Wyszedł z tego nie tylko kryzys finansowy, lecz również problem z zaufaniem do prawa finansowego jako takiego. I właśnie na tym polu porusza się Tomasz Nieborak. Rekonstruując, co się zmieniło i jak można z tego kryzysu prawo finansowe wydobyć. Wywód bywa momentami (jak to u prawników) trochę zbyt mało dosadny i jednoznaczny. Uważny czytelnik powinien wychwycić, że Nieborak chciałby, by stanowiący prawo dla rynków finansowych umieli się trochę procesowi ekonomizacji przeciwstawić. Namawia ich też (jeśli dobrze rozumiem) do małej kontrrewolucji. Do przywrócenia prawu finansowemu zakotwiczenia w wartościach. Takich jak na przykład zaufanie czy dobro wspólne. A nie tylko typowo ekonomiczna opłacalność albo liberalna wolność obrotu gospodarczego. W wieńczącym książkę rozdziale trzecim autor daje zaś wyraz fascynacji nurtem behawioralnym. Przywołuje wszystkich świętych tego prądu ekonomicznego: od noblisty (choć nieekonomisty) Daniela Kahnemana po doradzającego prezydentowi Obamie prawnika z Harvardu Cassa Sunsteina. I dowodzi, że ich prace mogą pomóc żyjącym na co dzień pod butem ekonomizacji wybić się trochę na niepodległość.
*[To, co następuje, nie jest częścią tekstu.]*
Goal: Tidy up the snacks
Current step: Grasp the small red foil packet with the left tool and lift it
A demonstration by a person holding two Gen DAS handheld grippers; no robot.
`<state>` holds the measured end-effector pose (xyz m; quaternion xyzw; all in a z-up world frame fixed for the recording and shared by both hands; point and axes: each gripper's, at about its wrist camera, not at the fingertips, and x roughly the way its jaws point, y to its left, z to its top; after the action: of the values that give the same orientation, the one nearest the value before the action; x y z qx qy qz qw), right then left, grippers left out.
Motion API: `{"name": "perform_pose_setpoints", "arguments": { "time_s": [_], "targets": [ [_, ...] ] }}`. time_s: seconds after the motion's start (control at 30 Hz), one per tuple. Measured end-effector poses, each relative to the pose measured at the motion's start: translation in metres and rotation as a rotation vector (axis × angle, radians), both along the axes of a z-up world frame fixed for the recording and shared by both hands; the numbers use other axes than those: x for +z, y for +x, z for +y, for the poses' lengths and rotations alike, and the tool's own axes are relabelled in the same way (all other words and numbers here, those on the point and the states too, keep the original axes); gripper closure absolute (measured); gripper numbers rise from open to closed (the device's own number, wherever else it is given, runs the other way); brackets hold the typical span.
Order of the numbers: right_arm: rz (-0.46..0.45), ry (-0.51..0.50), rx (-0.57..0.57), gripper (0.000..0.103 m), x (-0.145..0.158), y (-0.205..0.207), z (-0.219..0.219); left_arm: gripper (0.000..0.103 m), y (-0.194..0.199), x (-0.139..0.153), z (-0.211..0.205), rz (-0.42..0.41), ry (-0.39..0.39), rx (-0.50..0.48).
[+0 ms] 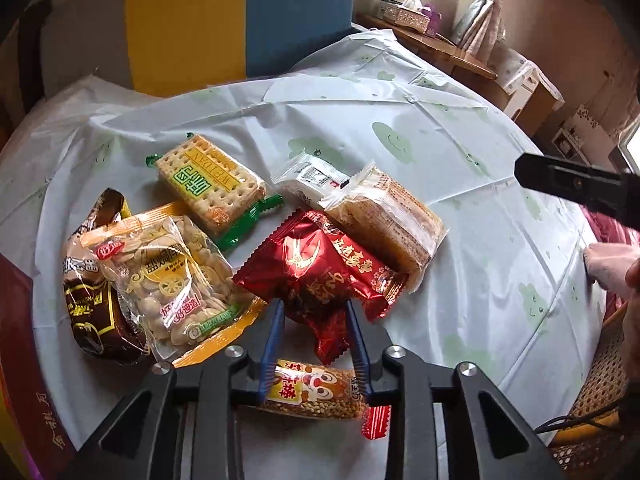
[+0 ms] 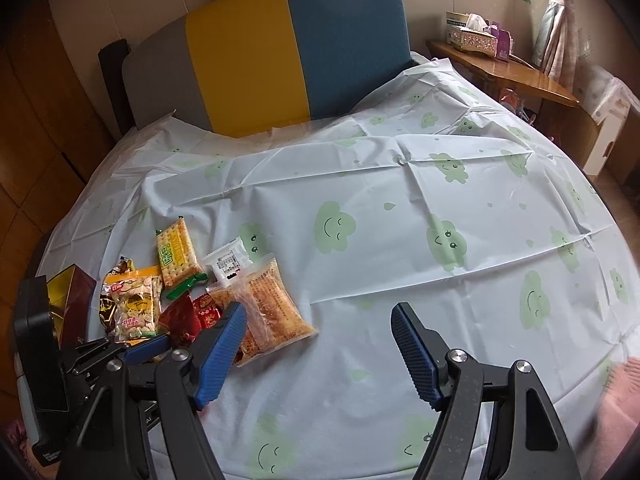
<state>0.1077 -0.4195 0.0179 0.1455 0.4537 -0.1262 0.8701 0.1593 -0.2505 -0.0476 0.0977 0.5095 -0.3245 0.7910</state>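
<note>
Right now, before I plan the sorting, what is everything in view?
cracker pack: one, yellow-green, far side of pile
seed pack: one, yellow-clear, left
brown pack: one, partly under seed pack
red packs: two, middle
white pack: one, behind cake pack
cake pack: one, clear-orange, right
peanut bar: one, orange-red, nearest
box: one, dark red, left edge
tablecloth: one, pale, green clouds
left tool: blue fingers, over red packs, grip unclear
right tool: blue fingers, open above cloth

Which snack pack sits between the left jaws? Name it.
The red wrapper with gold print, at the pile's near edge. The left gripper straddles its lower end; the seed bag, cracker pack and other packs lie outside the jaws.
</note>
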Motion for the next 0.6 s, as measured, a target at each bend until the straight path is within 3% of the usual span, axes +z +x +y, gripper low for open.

Szkoda, że Nieborak w swojej książce nie traktuje poważniej innego odkrywanego dziś na nowo sposobu ucieczki przed bezwarunkową ekonomizacją prawa. Czyli podejścia neomarksistowego przywracającego do łask zapomnianą kategorię antagonistycznych klas. No, ale pewnie wszystkiego mieć nie można. I bez tego książka jest jedną z ciekawszych prób świeżego prawniczego spojrzenia na kryzys 2008 r. i jego konsekwencje.